Kingston SSDNow UV400 480GB SSD Review

Status
Not open for further replies.

daglesj

Distinguished
Jul 14, 2007
485
21
18,785
I got one of these in to test a few weeks ago. The sustained Write speeds of 100MBps matched in with my findings too. Not great but 4 times better then the awful BX200 that dropped to USB2.0 speeds. It will do the job.
 

Lutfij

Titan
Moderator
I only hope that they didn't send cherry picked units for the purpose of this review. The issue as per their last outing was that Kingston reduced their QC on the Vnow units and were the sole reason why the customers were furious to ask for a refund or multiple RMA's.

In spite of being a little better than lower end SSD's they should maintain that all customers and reviewers get a fair share of the performance. SK Hynix has been following that trend and it's helped them a lot in the market.
 

3ogdy

Distinguished
This is so close in price to the V300 where I live that I'm wondering what its point on the market is. Actually, the 120GB version is $1 more eXPensive than the 120GB V300. Go figure.

Also, ease up on the marketing. "On a beggar's budget"? They don't provide anything special at all: Check Toshiba's Q300, Avexir's E100, Kingston's own V300, SanDisk's SSD Plus. All those are CHEAPER than the so-called UltraValue 400.
And it's funny how the UltraValue is exactly $1.75 cheaper than Kingston's HyperX and $8 cheaper than a 120GB 850 EVO. Margins must be razor sharp.

I for one am still waiting for the day these 120GB capacity SSDs are completelyvanished from the market and the 250GB SSDs become the new 120GB. Half a TB SSDs are still extremely overpriced - over $100 for that in 2016?! Those shouldn't be sold for more than $70, but I guess the only thing we can do is avoid the more expensive products till they come down in price or simply wait if we already happen to be on an SSD.
 

Pixdawg

Reputable
Jun 11, 2014
22
0
4,510
@TADASHITG & CINERGY - the point here is that you can buy two of these or one 850 EVO with the same stash of money. I guess neither of you can grasp the concept of 'value'. Your problem, nobody else's.
 

3ogdy

Distinguished


You must be an AnandTech reader. It's known those guys have more in-depth reviews. Even with Anand gone, some reviews over there really shine in comparison with ...well...the rest of them. Their latest SSD review has three times as many pages as this one, but this one has more content on each page.

It's definitely taken some time for the reviewer to do this and I appreciate the work.
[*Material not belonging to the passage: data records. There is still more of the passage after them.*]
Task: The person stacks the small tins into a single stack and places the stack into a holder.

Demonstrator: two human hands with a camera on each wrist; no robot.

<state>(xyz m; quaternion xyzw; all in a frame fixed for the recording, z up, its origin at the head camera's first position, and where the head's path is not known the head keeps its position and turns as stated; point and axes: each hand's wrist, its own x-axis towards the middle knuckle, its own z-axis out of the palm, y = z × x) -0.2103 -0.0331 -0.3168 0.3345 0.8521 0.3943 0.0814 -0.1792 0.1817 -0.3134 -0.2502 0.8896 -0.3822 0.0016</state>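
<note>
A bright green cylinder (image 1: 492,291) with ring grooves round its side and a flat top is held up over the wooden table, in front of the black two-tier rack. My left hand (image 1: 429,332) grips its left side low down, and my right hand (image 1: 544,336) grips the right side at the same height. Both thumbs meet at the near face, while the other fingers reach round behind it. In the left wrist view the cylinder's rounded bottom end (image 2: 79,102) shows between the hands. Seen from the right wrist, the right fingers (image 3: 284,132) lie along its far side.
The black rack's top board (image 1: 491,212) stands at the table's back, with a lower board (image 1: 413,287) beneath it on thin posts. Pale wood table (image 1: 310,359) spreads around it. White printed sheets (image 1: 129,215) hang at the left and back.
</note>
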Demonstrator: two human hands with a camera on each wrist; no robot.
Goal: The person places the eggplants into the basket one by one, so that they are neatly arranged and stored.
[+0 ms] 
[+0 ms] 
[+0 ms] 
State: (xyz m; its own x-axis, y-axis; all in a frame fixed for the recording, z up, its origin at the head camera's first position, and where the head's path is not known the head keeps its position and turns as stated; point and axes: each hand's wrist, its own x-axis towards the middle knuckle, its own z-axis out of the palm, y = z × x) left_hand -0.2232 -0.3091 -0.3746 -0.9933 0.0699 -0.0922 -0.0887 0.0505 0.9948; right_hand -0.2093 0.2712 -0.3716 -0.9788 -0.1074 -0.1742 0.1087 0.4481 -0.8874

It's not Tom's that's doing a bad job - they do upper-average (if that even exists) to great reviews andsometimes hit the nail on the head, coming up with outstandingly good material. Many other websites do straight up average reviews and it definitely shows. They review things with very little material, outright missing crucial hardware comparisons and it becomes extremely irritating when such omissions occur. "Why the duck would you compare the new E-Class to a 5 year old Renault and not to something like the latest 5-series and the previous generation?". This applies to everything from CPUs to GPUs, SSDs...etc. Had they omitted the 850 EVO in the graphs, I would've called this straight up marketing.

While in my particular case I disagree with the wording and the UltraValue moniker mainly thanks to the fact that there's no such thing as an even "positive" difference in terms of pricing vs V300, the review is OK.
 
G

Guest

Guest
At this point, I'm thinking that 1 TB SSD costs about 5$ to produce. We are paying for the research, the "...", but really, material and manufacturing wise, a 1 TB drive probably costs $5 to produce. Let's get real.
 

Musaab

Reputable
Sep 29, 2014
24
0
4,520
Where is the Crucial MX300 I got M2 275GB for 72$ and the and the 2.5" is even cheaper with solid performance.
 

3ogdy

Distinguished


I don't know if they're that cheap. I mean, the BoM must be higher. You know, the metal used, the flash chips, the controller...the transport fees from the manufacturing facility to the actual warehouses....there's more to take into account. I mean, even strictly production-wise, I think it's a bit higher than that. Sure, a half a TB SSD for over $70 is clearly overpriced in 2016, but supply / demand (or lack of the latter...if there even is) might lower prices.
 

3ogdy

Distinguished


I heard the BX drives aren't worth the hassle. Their performance is awful, evne though they should be better than a hard drive, but I remember reading that they're not far from a fast HDD.

Now, the MX drives are usually better and 275GB for $72 sounds like the typically overpriced 250GB-ish drive that can be found on the market today.
 
Status
Not open for further replies.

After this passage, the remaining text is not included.